Measuring habit improvement
Improving yourself 1% everyday is very hard to measure. Especially in the context of habit formation and personal skill development.
What would improving “brushing my teeth every day” look like?
How do you measure improving non-competitive skill development? Playing the piano, writing, reading more? Even if it is required for your profession?
These things just don’t make sense.
Let alone that improvement should be an objectively measurable goal when learning to play the piano, make a podcast, write a blog post, etc.
Finding joy in doing the activity is a completely valid reason to keep doing it. If you keep doing it, it is likely that you will get better at it, whatever “better” is.
If not “1% better”, what about striving for continuous self-improvement then?
Nope. Forget it. Not possible, not even diserable if you ask me.
Because outsized results, require outsized efforts.
In order to keep improving, you need to keep putting in more effort. By the time you are 37 times better then you were a year ago, the effort required to improve another 1% is a lot higher. Not sure if it is 37 times higher, but a lot higher for sure.

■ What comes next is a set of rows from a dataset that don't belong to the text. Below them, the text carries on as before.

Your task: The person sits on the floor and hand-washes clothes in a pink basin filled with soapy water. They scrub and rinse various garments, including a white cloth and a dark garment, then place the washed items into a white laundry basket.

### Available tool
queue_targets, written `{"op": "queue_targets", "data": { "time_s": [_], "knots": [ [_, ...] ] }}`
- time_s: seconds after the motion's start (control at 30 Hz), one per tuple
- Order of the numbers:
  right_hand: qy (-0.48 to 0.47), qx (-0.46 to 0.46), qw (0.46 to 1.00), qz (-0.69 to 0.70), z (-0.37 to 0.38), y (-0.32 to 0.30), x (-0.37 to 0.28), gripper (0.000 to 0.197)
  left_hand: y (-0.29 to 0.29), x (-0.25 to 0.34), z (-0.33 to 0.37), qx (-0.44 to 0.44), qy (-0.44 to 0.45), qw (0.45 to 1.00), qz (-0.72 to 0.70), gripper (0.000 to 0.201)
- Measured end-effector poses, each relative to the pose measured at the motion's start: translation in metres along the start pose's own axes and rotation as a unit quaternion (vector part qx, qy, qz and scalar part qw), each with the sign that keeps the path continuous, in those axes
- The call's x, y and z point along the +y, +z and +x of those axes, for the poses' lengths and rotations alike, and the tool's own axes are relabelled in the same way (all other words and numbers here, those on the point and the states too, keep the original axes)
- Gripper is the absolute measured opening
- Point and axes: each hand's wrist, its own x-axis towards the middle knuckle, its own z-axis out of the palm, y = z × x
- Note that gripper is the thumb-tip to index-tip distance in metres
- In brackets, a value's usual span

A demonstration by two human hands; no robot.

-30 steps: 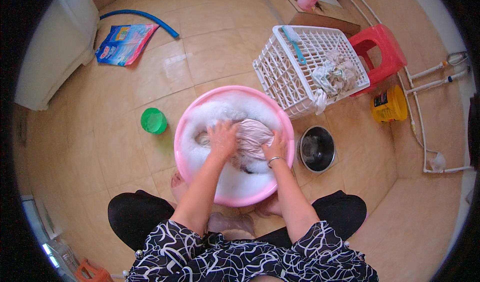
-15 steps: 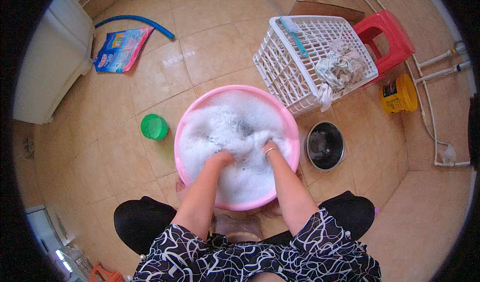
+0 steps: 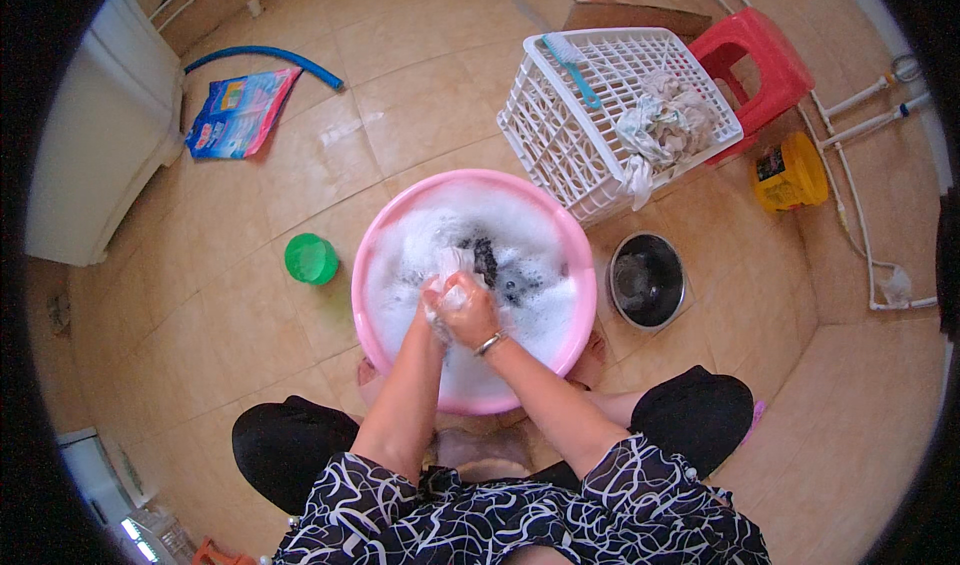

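A round pink basin [image 3: 582,315] full of white suds [image 3: 530,225] stands on the floor between my knees. My left hand [image 3: 434,299] and my right hand [image 3: 470,311] meet over its middle, fingers closed around a wet white cloth [image 3: 456,262]. Foam clings to both hands and hides part of the cloth. A bracelet circles my right wrist. Just beyond the hands, dark fabric [image 3: 484,258] shows through a gap in the foam.
Left of the basin stands a green cup [image 3: 311,259]; a steel bowl [image 3: 648,281] is at its right. An upturned white basket [image 3: 560,130] bears a brush [image 3: 573,68] and crumpled cloths [image 3: 668,123]. Behind are a red stool [image 3: 765,70] and yellow bucket [image 3: 790,173]. A blue packet [image 3: 238,115] lies far left.
Both hands have come up out of the foam and together, now gripping the white cloth. The right hand moved left. The suds have parted, baring dark fabric and water.
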Motion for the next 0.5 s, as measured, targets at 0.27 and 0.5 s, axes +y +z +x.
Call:
{"op": "queue_targets", "data": {
  "time_s": [0.27,0.5],
  "knots": [
    [0.095,0.159,0.964,-0.192,0.042,-0.060,0.075,0.036,0.014,-0.027,0.007,0.095,0.085,0.957,0.262,0.019],
    [0.228,-0.164,0.888,-0.365,0.021,-0.051,0.120,0.029,-0.020,-0.023,0.021,0.135,0.030,0.805,0.578,0.024]
  ]
}}
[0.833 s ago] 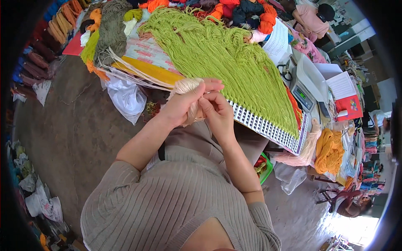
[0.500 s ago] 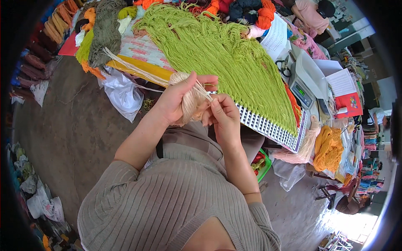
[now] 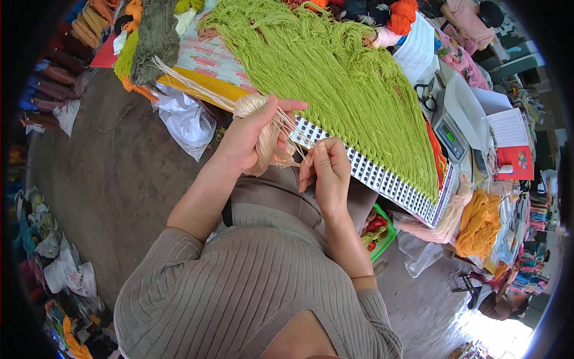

That means, that the desire to keep improving ourselves increases the (mental) strain we put on ourselves. That strain multiplies if we decide to take on several (seemingly tiny) changes at the same time.
When surrounded by people or a (company) culture that pushes the continuous self-improvement narrative, the stress on some individuals can become crippling. That is why I am not a big fan of SMART goal setting. Many of the self-improvement goals, are not objectively measurable or if they are, it is not what they are about.
Top athletes put in tremendous effort for marginal gains. Top professional musicians practicing hours a day, just to stay at their level of performance.
Craftsmen and -women keep honing their skills, but are they objectively getting better every time?
At increasing levels of performance, increasing amounts of effort are required to even stay at that level of performance. Top performers are at the top of their game, because they have made that performance goal their singular point of focus.
Be kind to yourself
All is not lost. I am not advocating to be a couch potato because there is no hope.
Just don’t burden yourself with the expectation that you should continually pile stuff onto your plate and expect positive, lasting change to occur.
Don’t burn yourself out.
Don’t spread yourself too thin.
Don’t tell yourself to feel guilty because you cannot do it all, all the time
Realise that you have had 24 hours in a day, every day since you were born. So far, you were always able to fill those hours, day in, day out.
If you keep piling up stuff to do, there comes a point where you can’t keep up. Makes perfect sense, except that is when many people I talk to, start looking at their efforts as “failures”. The “joy of doing the thing”, has been replaced by “joy can only be had if certain criteria are met”.
I catch myself doing that every now and then. Don’t let self-reflection turn into rumination.
A reasonable way to look at improvement
If you entertain the desire to improve an aspect of your life, big or small, realise that it takes time and effort. We just established you are already getting through 24 hours a day without this extra thing. Therefore, putting in time and effort to improve something, will have to come at the expense of something else.
Realising that before you set a new goal will help you increase your chances for improvement, while being kind to yourself.
What’s in it for
Another way to look at your desired change or improvement, is to ask the question “what is in it for others”?
How will those around you, benefit from the improvement you want to make? Think about the ones you love. The ones that love you. Think about your friends, customers, clients, etc.
Sitting with that question for a while, helps you to relate your desired improvement to your core values. Consider meditating on it, journalling about it, but try to find a way to relate your change to the rest of the world you live in.
Next, focus your mind on effort instead of outcome, and pick the best day to start your change and you are doing yourself a favor.